Work required:
Below are the records; output them exactly from the first line through the line with "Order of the", stopping there.

============================================================

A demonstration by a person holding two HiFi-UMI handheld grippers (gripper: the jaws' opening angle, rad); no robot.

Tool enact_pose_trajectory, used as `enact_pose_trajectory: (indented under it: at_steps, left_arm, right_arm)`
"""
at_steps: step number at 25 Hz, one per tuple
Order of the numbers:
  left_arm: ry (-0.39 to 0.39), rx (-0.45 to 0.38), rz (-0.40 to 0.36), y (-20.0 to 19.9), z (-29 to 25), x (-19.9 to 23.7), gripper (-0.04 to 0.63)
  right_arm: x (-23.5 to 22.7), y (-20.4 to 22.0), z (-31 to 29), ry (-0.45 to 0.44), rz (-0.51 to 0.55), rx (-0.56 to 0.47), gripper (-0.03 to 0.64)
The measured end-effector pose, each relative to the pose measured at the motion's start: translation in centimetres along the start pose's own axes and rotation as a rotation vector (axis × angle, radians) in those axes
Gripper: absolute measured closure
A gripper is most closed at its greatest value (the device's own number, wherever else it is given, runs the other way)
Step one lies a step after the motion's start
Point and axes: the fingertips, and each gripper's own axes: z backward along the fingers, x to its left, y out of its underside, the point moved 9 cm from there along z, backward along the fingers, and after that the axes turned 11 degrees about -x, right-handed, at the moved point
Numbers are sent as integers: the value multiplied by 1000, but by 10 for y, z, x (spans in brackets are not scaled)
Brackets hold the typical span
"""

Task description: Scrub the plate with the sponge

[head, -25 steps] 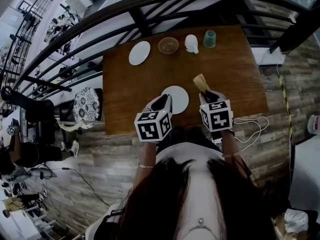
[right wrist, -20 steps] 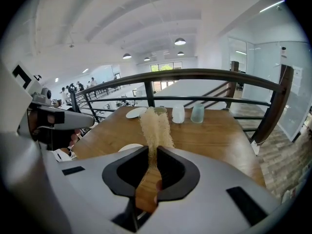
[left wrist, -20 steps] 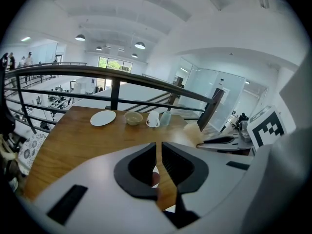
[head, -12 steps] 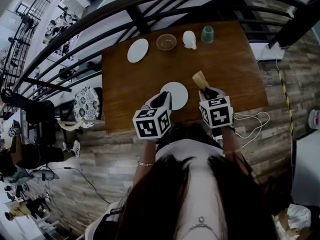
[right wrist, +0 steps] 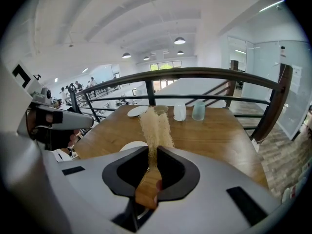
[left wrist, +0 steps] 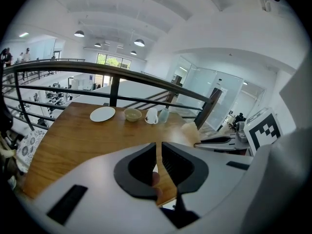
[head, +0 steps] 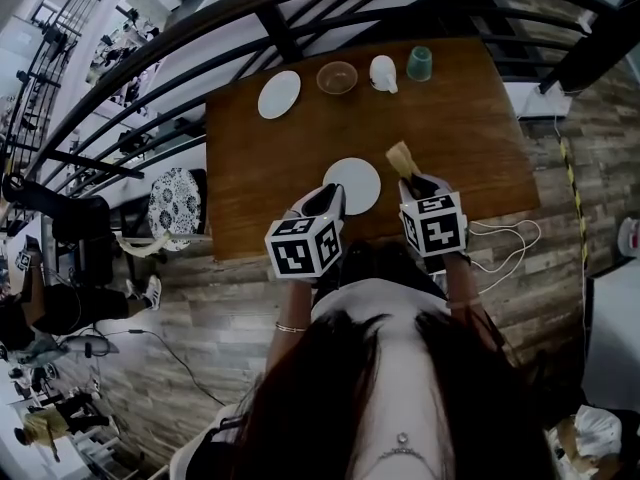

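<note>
Right gripper [head: 416, 184] clamped narrow on sponge [head: 402, 159] handle, sponge just right of plate [head: 354, 183]. Left gripper [head: 329, 198] nearly closed, pinching plate's near-left rim. Plate sat mid-tabletop [head: 260, 168].

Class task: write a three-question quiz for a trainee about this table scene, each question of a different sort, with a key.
1. True or false: the right hand-held gripper holds the sponge.
2. In the far row, what stands between the bowl and the green cup? A) white mug B) spoon C) bottle
3. How many plates are on the table?
Key: 1 true; 2 A; 3 two, the near plate and the far plate.
</note>
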Motion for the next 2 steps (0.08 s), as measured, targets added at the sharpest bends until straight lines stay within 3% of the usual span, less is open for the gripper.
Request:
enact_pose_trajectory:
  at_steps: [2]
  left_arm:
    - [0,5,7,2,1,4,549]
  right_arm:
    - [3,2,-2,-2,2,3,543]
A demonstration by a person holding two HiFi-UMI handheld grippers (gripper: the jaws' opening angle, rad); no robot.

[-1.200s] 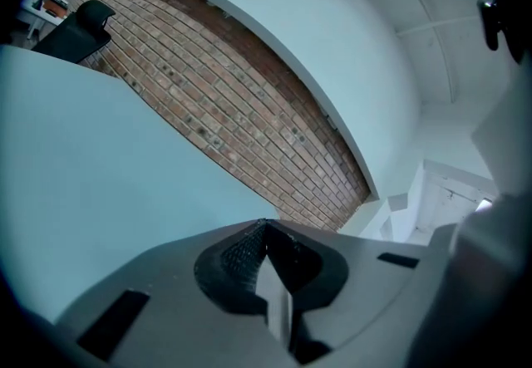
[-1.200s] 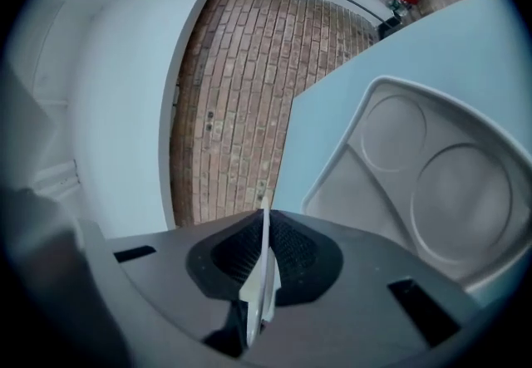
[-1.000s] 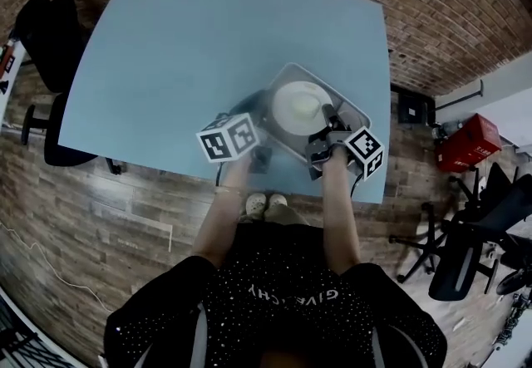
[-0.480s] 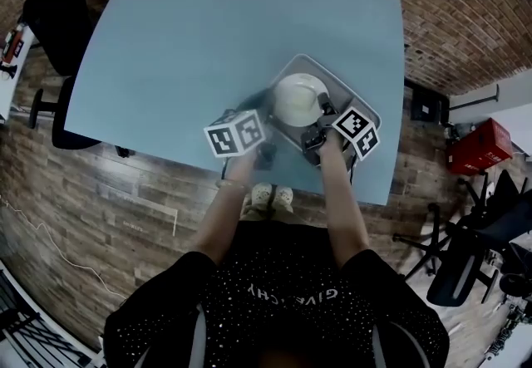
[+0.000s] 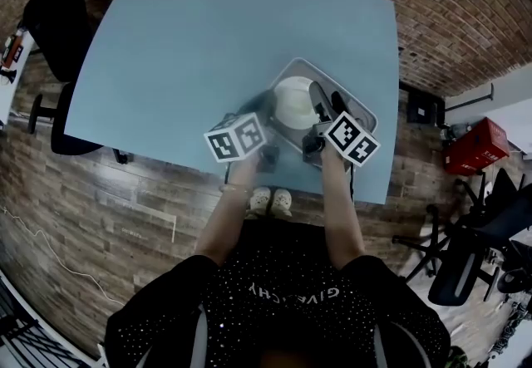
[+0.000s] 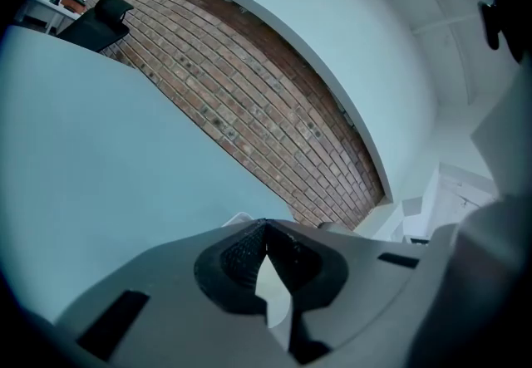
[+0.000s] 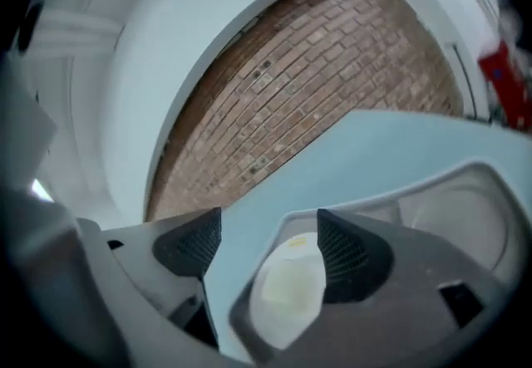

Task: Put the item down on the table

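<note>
A grey tray (image 5: 361,115) lies on the blue table (image 5: 208,34) near its front right edge, with a white round dish (image 5: 293,102) in its left part. My right gripper (image 5: 327,96) is open above the tray's near side. In the right gripper view the tray's rim (image 7: 399,184) runs between the spread jaws of the right gripper (image 7: 270,242), and the white dish (image 7: 289,285) shows low between them. My left gripper (image 5: 259,106) hovers just left of the tray. It is shut, and in the left gripper view its tips (image 6: 266,227) meet on nothing.
A black office chair (image 5: 58,26) stands off the table's left end. A red case (image 5: 470,146) and another black chair (image 5: 482,233) are on the floor to the right. A brick wall (image 6: 249,100) lies beyond the table's far edge.
My right gripper has swung forward from the tray's near rim to above the tray, and its fingers now show spread apart. The left gripper has hardly moved.
</note>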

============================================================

Written response:
A demonstration by a person holding two HiFi-UMI handheld grippers (gripper: the jaws' opening angle, rad); no robot.

Tool enact_pose_trajectory, used as `enact_pose_trajectory: (indented under it: at_steps, left_arm, right_arm)`
"""
at_steps: step number at 25 Hz, one per tuple
Order of the numbers:

For this exercise, the work is now complete.